Fourth, we need to take advantage of the provisions in AB 266 that allow us to set up a world-class regulatory financial tracking system using the latest technology platforms to provide real-time, safe, functional transactions which would enable tax agencies to receive sales tax revenues at the end of each business day (instead of waiting for a quarterly filing and hoping the money comes in).

Fifth, we need to ensure that any ballot initiative legalizing recreational use of cannabis in 2016 includes provisions that allow the State of California to establish a state-chartered credit union for the cannabis industry pending federal action.

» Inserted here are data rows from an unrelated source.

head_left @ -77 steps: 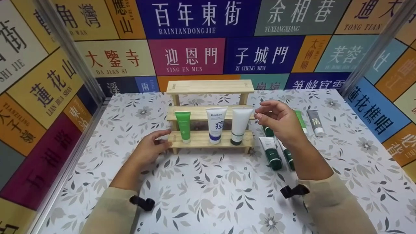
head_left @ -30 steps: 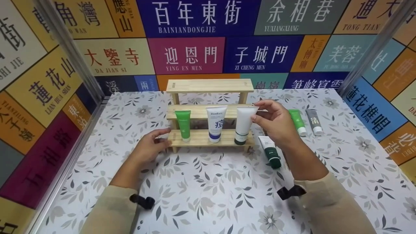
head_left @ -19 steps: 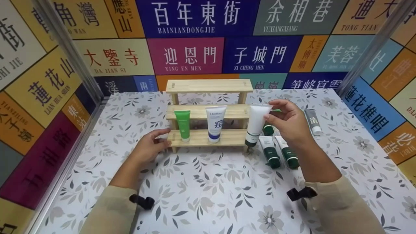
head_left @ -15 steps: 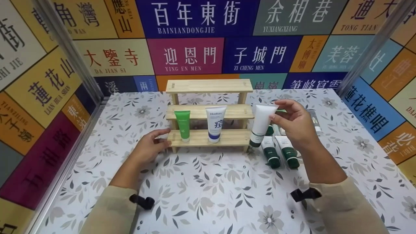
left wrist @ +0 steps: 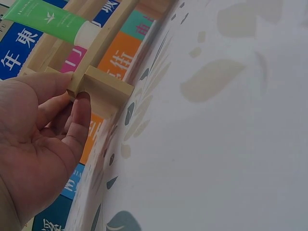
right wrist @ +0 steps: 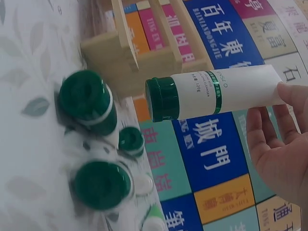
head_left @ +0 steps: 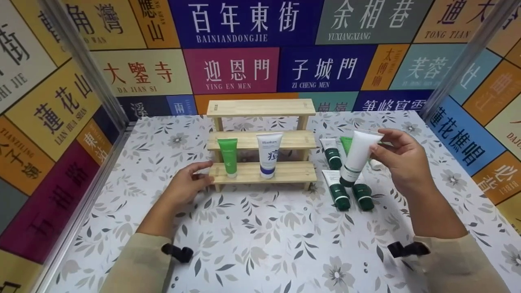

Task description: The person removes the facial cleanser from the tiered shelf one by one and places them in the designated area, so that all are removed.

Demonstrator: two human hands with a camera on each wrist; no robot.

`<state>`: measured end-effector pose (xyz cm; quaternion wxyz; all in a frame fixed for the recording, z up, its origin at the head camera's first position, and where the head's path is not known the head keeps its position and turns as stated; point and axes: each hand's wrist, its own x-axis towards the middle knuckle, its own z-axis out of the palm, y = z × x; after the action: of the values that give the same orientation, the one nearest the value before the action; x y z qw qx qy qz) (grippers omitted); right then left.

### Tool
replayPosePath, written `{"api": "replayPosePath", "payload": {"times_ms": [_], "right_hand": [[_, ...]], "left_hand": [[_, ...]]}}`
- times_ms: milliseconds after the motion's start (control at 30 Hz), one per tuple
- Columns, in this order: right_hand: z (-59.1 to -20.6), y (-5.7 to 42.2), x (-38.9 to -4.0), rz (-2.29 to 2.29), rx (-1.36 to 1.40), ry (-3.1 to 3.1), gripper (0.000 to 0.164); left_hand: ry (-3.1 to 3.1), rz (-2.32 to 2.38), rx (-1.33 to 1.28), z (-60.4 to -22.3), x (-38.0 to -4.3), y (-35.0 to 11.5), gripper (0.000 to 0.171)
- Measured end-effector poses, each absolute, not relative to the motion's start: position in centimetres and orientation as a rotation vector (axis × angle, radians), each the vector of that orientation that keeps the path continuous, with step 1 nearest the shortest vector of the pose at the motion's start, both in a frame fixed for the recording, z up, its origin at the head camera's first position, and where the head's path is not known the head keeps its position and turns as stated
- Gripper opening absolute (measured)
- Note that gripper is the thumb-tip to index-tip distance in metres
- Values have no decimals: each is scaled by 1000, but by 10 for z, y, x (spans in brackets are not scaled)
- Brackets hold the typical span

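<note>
My right hand (head_left: 407, 162) pinches a white cleanser tube (head_left: 360, 156) near its flat top end. The tube tilts with its dark green cap down, above the tubes lying on the table. In the right wrist view, printing and a green band show on this cleanser tube (right wrist: 207, 94). My left hand (head_left: 189, 185) grips the left end of a three-tier wooden rack (head_left: 260, 108), with thumb and fingertips on the lowest shelf's corner (left wrist: 79, 82). On that shelf stand a small green tube (head_left: 230, 156) and a white tube with a blue cap (head_left: 269, 152).
Right of the rack lie several tubes, among them green-capped ones (head_left: 337, 191) (head_left: 331, 154) and a bright green tube (head_left: 346, 142) partly behind the held one. The table cloth (head_left: 260, 244) has a leaf print. Sign-printed panels (head_left: 236, 69) stand behind and at both sides.
My right hand has taken hold of the white cleanser tube, moved it off the lowest shelf and carried it right, over the lying tubes. The left hand has stayed on the rack.
</note>
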<state>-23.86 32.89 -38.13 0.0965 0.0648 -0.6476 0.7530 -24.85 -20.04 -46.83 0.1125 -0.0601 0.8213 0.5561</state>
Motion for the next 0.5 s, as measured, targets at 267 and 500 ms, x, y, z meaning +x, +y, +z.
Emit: {"api": "replayPosePath", "payload": {"times_ms": [267, 500], "right_hand": [[-390, 362, -241, 2280, 87, -1931, 47], [-395, 388, -247, 2291, -72, -2053, 55]], "left_hand": [[2423, 1687, -126, -471, -247, -201, 56], [2420, 1701, -112, -472, -248, -201, 56]]}}
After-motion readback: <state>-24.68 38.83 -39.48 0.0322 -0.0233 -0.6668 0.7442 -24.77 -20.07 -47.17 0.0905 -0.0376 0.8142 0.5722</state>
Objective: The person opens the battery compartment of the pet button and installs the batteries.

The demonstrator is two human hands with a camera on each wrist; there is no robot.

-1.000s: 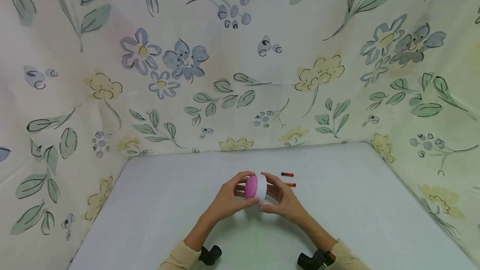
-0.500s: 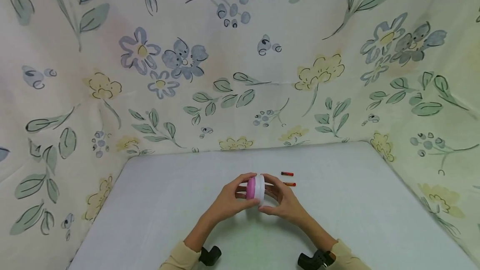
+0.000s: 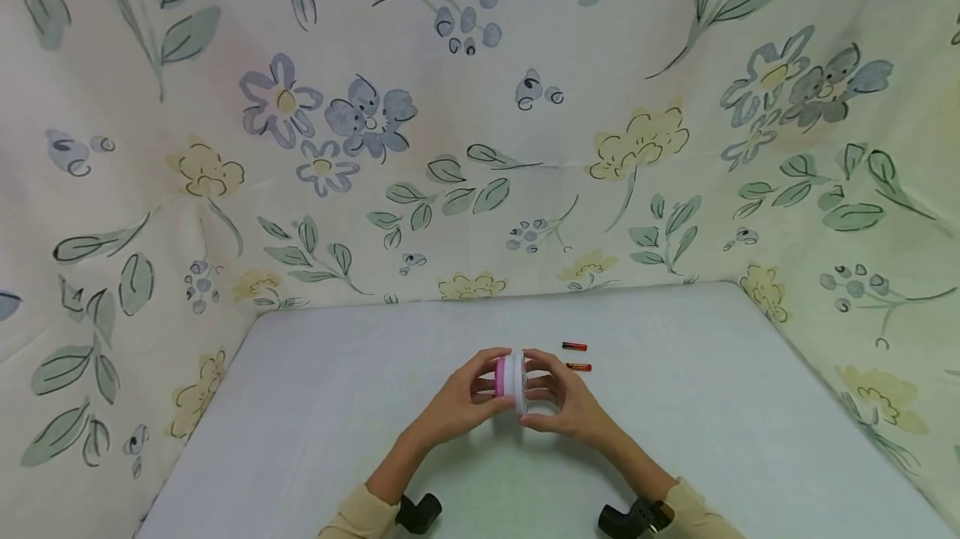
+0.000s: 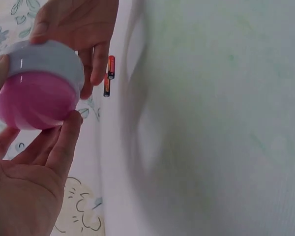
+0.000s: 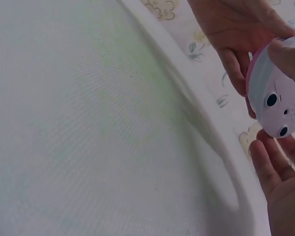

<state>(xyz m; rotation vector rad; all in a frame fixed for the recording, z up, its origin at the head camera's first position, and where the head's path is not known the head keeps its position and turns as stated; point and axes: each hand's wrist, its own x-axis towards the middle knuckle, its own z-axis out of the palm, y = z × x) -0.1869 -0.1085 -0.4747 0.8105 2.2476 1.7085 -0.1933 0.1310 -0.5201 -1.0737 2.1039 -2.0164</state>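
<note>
The pink-and-white device [image 4: 37,98] looks like smooth, glossy plastic; the bench cover [image 3: 300,406], finely textured matt cloth; the floral backdrop [image 3: 480,127], creased matt fabric.

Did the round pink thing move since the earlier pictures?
Yes, the round pink thing turned, showing less pink and more white in the head view, but stayed just left of the batteries.

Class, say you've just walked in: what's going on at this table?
A person holds a round pink-and-white object up above the white table. Their left hand grips it from the pink side, their right hand from the white side, which bears dark ovals. Two red-and-black batteries lie untouched beyond the right hand.
</note>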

Right now, one of the largest industries in California — and the tens of thousands of citizens who work in it — is being restrained from fully integrating into our financial and tax systems. This is a lose-lose proposition for our state. With legalization looming, we need to ensure that California is fully prepared to answer the difficult questions that come with building a new, regulated industry in a short time frame. Colorado’s growing pains can provide some useful lessons for California, and we need to pay attention to those lessons so that we are prepared for the changes that might be coming next year, and more importantly, to get those changes right the first time.